No
largo da igreja, as pessoas acasulavam em magotes zumbindo conversas que
surdiam em apreciações de pente fino a cada conviva que aportava. Obliterado o
ser de todos os dias, o núcleo dos convidados mantinha-se isolado da maralha e
muito composto, destacando da ralé a que pertencia em todas as horas menos
naquela e quedava-se junto ao templo, convites da noiva a um lado
e do noivo a outro, avaliando-se mutuamente para não deixar em pouco a
representação. Cada um aliviava reconhecendo para os seus botões, este lado tem pessoas
muito mais finas e bem vestidas. Exacerbados de aparência, ainda que vizinhos
naturais e vivendo em portas e ruas contíguas, estranhavam-se entre si: homens de
sapato engraxado em asfixia de gravata e apertos de casaco; mulheres contrariando
o hábito de perna ao léu, erguidas sem treino em sapatos de salto e meia de
vidro, a pilosidade acamada sob o nylon a azular-lhes as pernas, inconformismo de um pêlo ou outro a romper nos poros das meias. As mulheres que pareciam
outras, uma altura desmedida de cabelo disposto em ninho invertido, receptáculo
de ganchos e carramiços forjados em salões de cabeleireira, malitas desasadas a pender dos mesmos braços que retesavam no vime dos cestos, ou afeitos à brusquidão cega de foices e enxadas. E as crianças. Tesas de goma e brilhantina,
esmagadas por avisos de pé leve - se te sujas, meto-te em casa e levas uma pisa
que vais ver -, os pés que chinelavam ano inteiro tolhidos no aperto de
sapatos e meias, mal respiramos, nem um dedo podemos mexer. Jactantes e oblíquos, os garotos comparavam-se de viés, agitando a episódica fortuna de fios com crucifixo, pulseiras e medalhinhas e, pé ante pé, faziam-se próximos a pavonear-se na vestimenta. As mães com
sete olhos, não te esqueças do que te disse e nada de corridas que desmanchas o
cabelo; vê lá não se abra o fecho, se perdes o fio ou a pulseira avéns-te com o
teu pai.
Foi
neste entrementes que o carro do Laurentino deu uma volta lenta e parou em frente da escadaria. Soou o boato, é a noiva que vem num
carro de praça. Mas logo alguém emendou antes que o círculo apertasse e os
pescoços esticassem, nada! É só a velha Carmelita e mais a gaiata que tem lá em
casa. E eu vaidosa sem controlo, como se fora gente de importância. O
Laurentino de mão na porta, indeciso, pego-lhe ao colo D. Carmelita?. Então a madrinha piscou-me o olho, exigiu-lhe o braço a redobrar mazelas da idade e o
homem deu uma pressurosa volta ao automóvel que eu aproveitei para escorregar
do banco e descer sozinha do coche. Depois,
ouvi alguns cochichos, a velha tem roupas boas, dantes vivia bem, diz que
o marido tinha um bom emprego. E algumas depreciativas invejas, um fio de maldade
a perpassar, uma velha com os pés para cova e de chapéu, tché! Sempre a gente
vê cada coisa. E eu que estava tão contente de mim, não mereci palavra; nada
para o vestido, os laços, os sapatos a que tinha dado brilho com casca de banana. Lembrei-me de Lídia. Já se teria feito
notar, deitava a língua de fora a uma data de gente, dava umas caneladas aos
garotos mais impertinentes e seguia em frente de nariz no ar, sobranceira.
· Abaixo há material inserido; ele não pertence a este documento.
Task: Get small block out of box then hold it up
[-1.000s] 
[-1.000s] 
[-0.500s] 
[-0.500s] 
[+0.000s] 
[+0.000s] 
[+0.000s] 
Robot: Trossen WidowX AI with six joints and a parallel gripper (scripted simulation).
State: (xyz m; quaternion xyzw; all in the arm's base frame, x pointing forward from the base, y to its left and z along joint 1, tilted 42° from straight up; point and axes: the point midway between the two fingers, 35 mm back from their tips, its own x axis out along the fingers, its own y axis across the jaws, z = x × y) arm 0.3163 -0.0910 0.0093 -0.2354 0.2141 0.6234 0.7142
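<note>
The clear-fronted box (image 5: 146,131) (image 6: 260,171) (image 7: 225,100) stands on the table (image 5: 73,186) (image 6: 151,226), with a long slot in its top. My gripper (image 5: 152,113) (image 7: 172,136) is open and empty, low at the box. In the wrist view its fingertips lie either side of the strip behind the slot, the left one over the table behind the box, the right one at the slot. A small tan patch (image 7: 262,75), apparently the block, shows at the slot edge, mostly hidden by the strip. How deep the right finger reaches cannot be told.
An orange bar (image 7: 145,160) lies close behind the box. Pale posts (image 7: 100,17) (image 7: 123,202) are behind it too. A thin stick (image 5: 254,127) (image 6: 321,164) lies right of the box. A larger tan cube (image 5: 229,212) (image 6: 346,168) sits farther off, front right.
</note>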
Lídia era compacta, impunha-se em bloco e não era fácil esquecê-la. Umas vezes
sem intenção e outras por raiva propositada, a memória, pelo menos a minha,
ressaltava-lhe a densidade. Impunha-a, solene. Mas eu não era ela. Tudo em mim
negava brigas e provocações. O meu sub reptício era o desejo de agradar
a algumas poucas pessoas, a vontade de ter no meu canto quem que me protegesse
e gostasse. O resto podia fluir, passar, ruir, não me pertencia. Nesse tempo,
como talvez em todo o meu tempo, o nicho
sustentava-me. Lídia habitava-o como viola em enterro, a desmanchar o ambiente.
Nada acomodatícia. Era a velha linguagem dos opostos que se buscam. Ou seria
apenas a vida na diversidade do seu curso. Sem querer saber de nós.